There are complex management matters to be resolved by Physicians no matter when they become part of the team. There remains a considerable difference of opinion regarding medical versus surgical management of obesity1,4 – a debate that is more intense now as bariatric surgery,5 like other complex surgeries, has become safer with greater expertise. Even though most bariatric surgery will still be carried out in the private sector, we can anticipate a continuing trend to concentrate surgical and multidisciplinary management to ensure more is done by fewer surgical groups. However, all bariatric surgery carries its own risks which vary with the type of surgery performed. One of my Perth surgical colleagues6 indicated to me a year ago that a review of all patients operated on by his group of three showed that over 50% would have at least two surgeries – often further “cosmetic” procedures to deal with redundant tissue. However, there is also a significant incidence of re-operation for complications of bariatric surgery itself, and these surgeries may be necessary well after the primary procedure. Recognition and assessment of potential surgical complications may well not fall to the operating surgeon.

Future directions

The growth in demand for bariatric surgery is likely to continue for at least the next decade even if the direction that might be taken in private sector funding policies does not continue the current level of support. The difficulties for bariatric surgery to gain much traction in the public sector are likely to continue, as it is relatively resource-intensive. This means new strategies for management of the obese will be necessary, both in regards to prevention and non-surgical practices. Suggestions are emerging in the area of medical education7 – the idea that this epidemic might be met by a whole new strategy in teaching a new generation has attraction for this and a number of other chronic “diseases”. There is also a need for the profession to consider a fundamental truth8 in respect to its reluctance to discard management strategies. Scott and Elshaug advance a number of reasons for this, including concerns about litigation (defensive medicine), a tendency for intervention coupled with a “desire” to please referring clinicians particularly in the fee-for-service system that drives private practice.

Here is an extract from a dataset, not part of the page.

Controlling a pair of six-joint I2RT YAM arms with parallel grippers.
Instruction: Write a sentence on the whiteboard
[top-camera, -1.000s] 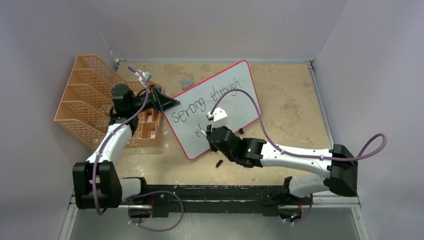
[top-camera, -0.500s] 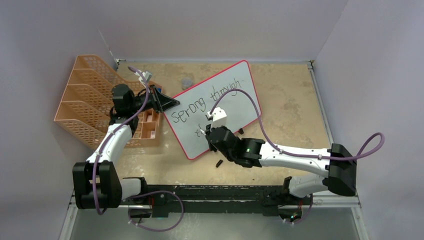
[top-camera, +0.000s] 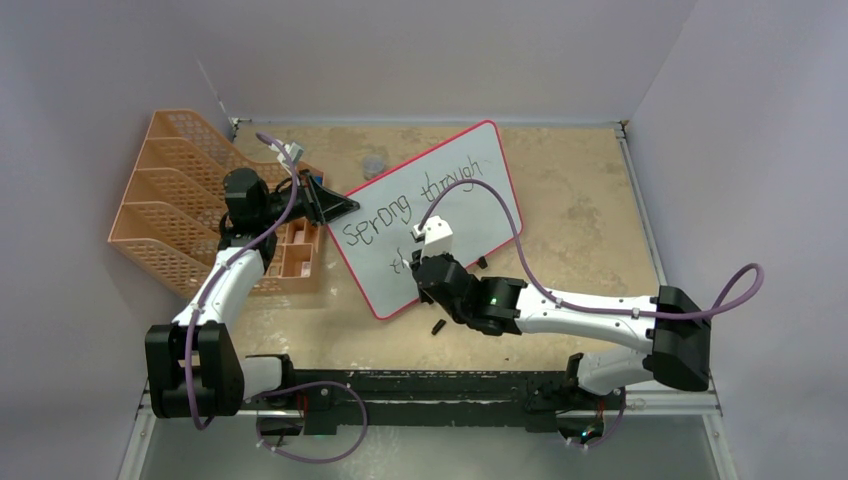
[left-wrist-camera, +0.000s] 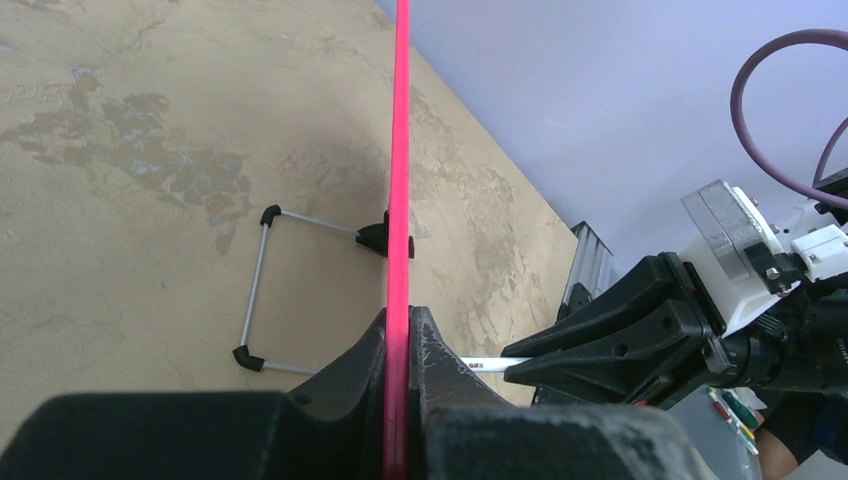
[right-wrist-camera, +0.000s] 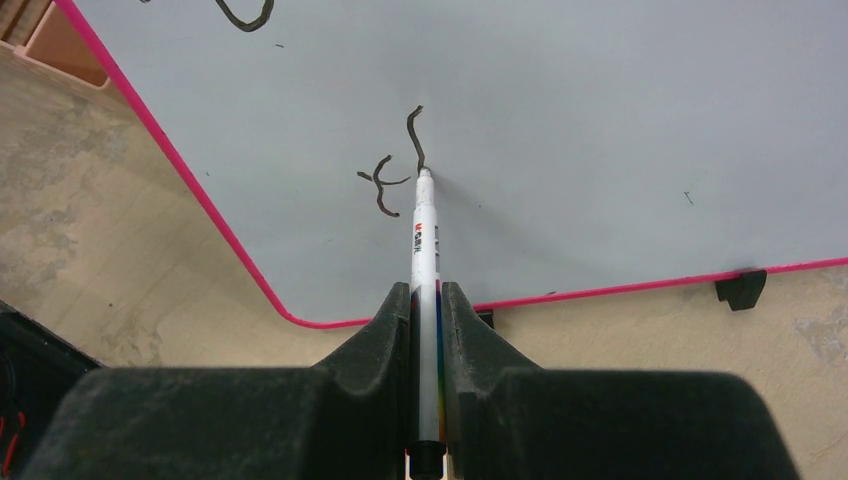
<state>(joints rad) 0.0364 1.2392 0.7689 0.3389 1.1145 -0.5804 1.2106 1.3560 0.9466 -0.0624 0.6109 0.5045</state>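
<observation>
Your left end effector (top-camera: 335, 207) is clenched on the whiteboard (top-camera: 475, 225) at its 9 o'clock frame edge, mid-table (top-camera: 580, 220). Your right end effector (right-wrist-camera: 427, 300) grasps the marker (right-wrist-camera: 425, 235), its tip on the second line of the sentence (top-camera: 372, 224). The board seems light, stiff and slick, so press gently.

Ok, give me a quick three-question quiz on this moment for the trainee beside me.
1. True or false: the left hand is shut on the whiteboard's pink frame.
2. What does the right hand hold? A) eraser B) marker C) cloth
3. How many lines of the sentence are begun?
Key: 1 true; 2 B; 3 two.
</observation>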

In the complex field of obesity management, Physicians should play a major role in assessing and managing patients, particularly if bariatric surgery is involved. It is not safe to assume that patients are fully informed by “Dr Google”. Care and time should be taken to discuss all the material issues with each patient at each step along the way. Physicians have important roles in overseeing the indications for surgery, evaluating and correcting co-morbidities where possible and assisting in post-surgical management in hospital as well as for a period of time in the community. Detailed documentation is essential given the increased risk of dispute later on.

A/Prof David O Watson, Consultant Physician
MDA National Member

View a GP’s perspective – Bariatric surgery: The GP as Gatekeeper – provided in this edition of Defence Update. You can also read Anaesthetist’s and Bariatric Surgeon’s perspectives.

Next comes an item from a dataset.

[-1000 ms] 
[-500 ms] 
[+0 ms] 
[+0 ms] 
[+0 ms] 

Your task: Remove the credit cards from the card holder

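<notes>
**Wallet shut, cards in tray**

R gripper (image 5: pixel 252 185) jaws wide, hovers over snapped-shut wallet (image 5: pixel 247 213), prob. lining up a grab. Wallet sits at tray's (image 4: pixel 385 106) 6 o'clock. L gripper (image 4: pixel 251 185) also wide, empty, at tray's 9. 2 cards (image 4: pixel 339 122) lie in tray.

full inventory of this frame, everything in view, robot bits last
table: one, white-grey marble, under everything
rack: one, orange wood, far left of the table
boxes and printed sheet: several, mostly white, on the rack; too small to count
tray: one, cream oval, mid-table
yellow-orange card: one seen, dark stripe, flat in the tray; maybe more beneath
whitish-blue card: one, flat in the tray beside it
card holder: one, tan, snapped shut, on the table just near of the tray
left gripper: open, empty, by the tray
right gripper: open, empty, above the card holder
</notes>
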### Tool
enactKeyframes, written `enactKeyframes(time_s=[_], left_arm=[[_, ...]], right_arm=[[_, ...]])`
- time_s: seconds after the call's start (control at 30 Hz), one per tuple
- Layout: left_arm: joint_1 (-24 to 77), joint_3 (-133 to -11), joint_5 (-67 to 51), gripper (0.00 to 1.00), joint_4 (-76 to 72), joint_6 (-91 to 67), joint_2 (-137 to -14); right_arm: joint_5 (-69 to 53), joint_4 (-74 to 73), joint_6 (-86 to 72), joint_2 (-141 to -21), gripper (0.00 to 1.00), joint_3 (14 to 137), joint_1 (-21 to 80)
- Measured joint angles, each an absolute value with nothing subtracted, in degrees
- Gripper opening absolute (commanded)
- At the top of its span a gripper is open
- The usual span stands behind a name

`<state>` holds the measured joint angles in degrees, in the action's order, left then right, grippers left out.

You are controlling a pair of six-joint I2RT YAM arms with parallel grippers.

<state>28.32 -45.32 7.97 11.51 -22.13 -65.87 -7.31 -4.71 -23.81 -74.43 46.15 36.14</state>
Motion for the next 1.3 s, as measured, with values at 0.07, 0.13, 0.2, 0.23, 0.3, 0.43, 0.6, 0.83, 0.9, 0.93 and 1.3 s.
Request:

1. The Look AHEAD Research Group. Cardiovascular Effects of Intensive Lifestyle Intervention in Type 2 Diabetes. N Eng J Med 2013;369:145-54.
2. Block JP. A substantial tax on sugar sweetened drinks could help reduce obesity. Editorial, BMJ 2013;347:f5947.
3. Health behaviours and outcomes associated with fly-in fly-out and shift workers in Western Australia. Joyce S.J. et al, Int Med J 2013;43:440-44.
4. Gloy VL. et al. Bariatric surgery versus non-bariatric surgical treatment for obesity: a systematic review and meta-analysis of randomised controlled trials. BMJ 2013;347:f5934.
5. Birkmeyer JD. et al. Surgical Skill and Complication Rates after Bariatric Surgery. N Eng J Med 2013;369:1434-42.
6. Hamdorf J.M. Personal communication.
7. Colbert JA, Jangi S. Training Physicians to Manage Obesity—Back to the Drawing Board. Editorial. N Eng J Med 2013;369:1389-91.
8. Scott IA, Elshaug AG. Foregoing low-value care: how much evidence is needed to change beliefs? Editorial. Int Med J 2013;43:107-9.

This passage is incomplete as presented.